Yaklaşık 20 yıl boyunca bu sınırlarda kalan Osmanlı, 1320 yılından itibaren Kuzey ve Batı`ya doğru toprak fethettiler.

İznik,İzmit (Kocaeli) ve Bursa artık Osmanlı devletinin toprağı olmuştu. Bu topraklar  Orhan Gazi'nin emrinde olan Konuralp, Akça Koca ,Abdurrahman Gazi ve Köse Mihal gibi meşhur beylerle Sakarya ve İzmit yöresine akınlar yapılması ile katılmıştır.

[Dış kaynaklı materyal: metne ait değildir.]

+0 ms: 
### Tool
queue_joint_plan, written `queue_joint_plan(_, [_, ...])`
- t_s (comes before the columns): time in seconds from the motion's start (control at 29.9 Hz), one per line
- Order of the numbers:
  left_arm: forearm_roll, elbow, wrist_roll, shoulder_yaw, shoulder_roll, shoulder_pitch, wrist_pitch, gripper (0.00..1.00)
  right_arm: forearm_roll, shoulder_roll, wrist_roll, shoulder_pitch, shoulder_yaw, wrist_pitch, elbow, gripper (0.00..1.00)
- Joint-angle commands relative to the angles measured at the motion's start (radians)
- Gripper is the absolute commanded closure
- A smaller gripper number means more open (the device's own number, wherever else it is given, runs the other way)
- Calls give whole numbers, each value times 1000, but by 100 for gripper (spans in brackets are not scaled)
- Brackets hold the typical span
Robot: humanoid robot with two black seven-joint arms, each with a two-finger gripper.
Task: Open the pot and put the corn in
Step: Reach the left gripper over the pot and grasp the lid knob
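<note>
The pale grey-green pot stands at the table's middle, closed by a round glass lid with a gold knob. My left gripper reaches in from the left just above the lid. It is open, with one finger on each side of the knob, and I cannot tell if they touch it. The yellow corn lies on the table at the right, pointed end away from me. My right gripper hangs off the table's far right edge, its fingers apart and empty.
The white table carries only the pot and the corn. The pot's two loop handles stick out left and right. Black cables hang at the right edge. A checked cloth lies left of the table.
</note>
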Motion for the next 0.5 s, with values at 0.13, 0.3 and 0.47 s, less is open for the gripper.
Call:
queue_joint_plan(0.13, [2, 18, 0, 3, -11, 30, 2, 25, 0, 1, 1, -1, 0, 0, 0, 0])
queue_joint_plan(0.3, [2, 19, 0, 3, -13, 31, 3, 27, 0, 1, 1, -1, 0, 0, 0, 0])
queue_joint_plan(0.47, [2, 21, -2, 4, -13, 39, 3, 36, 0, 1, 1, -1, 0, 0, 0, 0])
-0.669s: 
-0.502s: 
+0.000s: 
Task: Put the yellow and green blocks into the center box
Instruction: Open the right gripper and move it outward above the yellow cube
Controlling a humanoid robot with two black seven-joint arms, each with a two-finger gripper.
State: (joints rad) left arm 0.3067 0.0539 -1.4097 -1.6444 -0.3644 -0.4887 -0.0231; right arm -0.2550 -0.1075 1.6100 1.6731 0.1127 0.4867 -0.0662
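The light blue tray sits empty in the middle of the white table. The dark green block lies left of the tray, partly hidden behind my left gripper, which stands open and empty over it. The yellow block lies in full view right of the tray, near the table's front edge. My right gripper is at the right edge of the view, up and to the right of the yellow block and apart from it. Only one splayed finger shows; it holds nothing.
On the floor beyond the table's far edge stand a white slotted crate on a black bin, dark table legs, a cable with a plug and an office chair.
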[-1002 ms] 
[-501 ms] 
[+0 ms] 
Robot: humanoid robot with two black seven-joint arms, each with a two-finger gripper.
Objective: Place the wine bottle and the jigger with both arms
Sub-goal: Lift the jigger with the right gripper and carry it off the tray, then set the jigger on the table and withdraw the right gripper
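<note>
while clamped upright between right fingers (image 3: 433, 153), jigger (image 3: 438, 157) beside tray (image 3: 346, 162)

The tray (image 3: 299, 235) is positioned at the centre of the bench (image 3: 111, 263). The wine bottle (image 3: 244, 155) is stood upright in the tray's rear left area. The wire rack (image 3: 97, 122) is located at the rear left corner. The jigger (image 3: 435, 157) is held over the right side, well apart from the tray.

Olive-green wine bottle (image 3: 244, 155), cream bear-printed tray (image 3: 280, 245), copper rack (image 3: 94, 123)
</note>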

Adından da anlaşılacağı üzere; Osmanlı komutanı Akça Koca öldüğünde Kocaeli ve Akçakoca isimlerinde ki şehirlerimiz onun adını aldı.

1270 Ceneviz kolonileri Zonguldak’a gelmiş ve başta Tion (Filyos Kalesi) olmak üzere bölge kalelerini ele geçirmiş ve kalenin Tefen gibi Hinterlandından tarım ürünlerini Avrupa ülkelerine taşımıştır.

Bir süre sonra da 1340 yılında Orhan Gazi Cenevizliler ile yaptığı ticaret anlaşması ile Kıyılarda Amasra ve Ereğli Kaleleri kendilerinde kalmak kaydı ile günümüz Zonguldak sınırları, Osmanlı‘ya katılmış olur.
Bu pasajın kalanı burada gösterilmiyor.